* Task to carry out
Please state how many lines of the material contain "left", giving nothing but the number.

* The data
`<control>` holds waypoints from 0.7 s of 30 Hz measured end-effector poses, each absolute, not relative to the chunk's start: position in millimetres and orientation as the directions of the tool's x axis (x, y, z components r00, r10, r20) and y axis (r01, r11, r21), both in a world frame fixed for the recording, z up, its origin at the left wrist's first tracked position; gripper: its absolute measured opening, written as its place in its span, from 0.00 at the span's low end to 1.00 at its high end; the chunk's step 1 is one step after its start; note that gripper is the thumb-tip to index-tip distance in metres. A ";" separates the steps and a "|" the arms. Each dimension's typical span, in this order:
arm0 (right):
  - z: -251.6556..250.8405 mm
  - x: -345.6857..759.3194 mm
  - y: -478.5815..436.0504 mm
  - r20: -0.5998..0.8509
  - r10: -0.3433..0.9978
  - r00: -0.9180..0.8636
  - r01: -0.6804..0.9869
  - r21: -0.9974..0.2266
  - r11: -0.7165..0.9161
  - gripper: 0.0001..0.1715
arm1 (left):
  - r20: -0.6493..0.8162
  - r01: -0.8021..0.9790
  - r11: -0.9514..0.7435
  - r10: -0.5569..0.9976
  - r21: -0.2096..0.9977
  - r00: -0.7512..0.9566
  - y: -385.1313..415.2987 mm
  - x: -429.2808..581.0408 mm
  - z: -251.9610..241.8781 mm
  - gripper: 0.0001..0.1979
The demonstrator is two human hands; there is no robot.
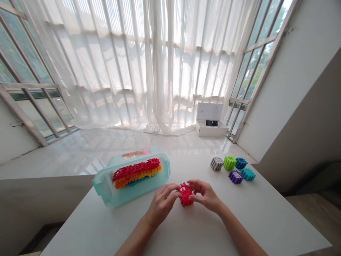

* Result of this exercise
2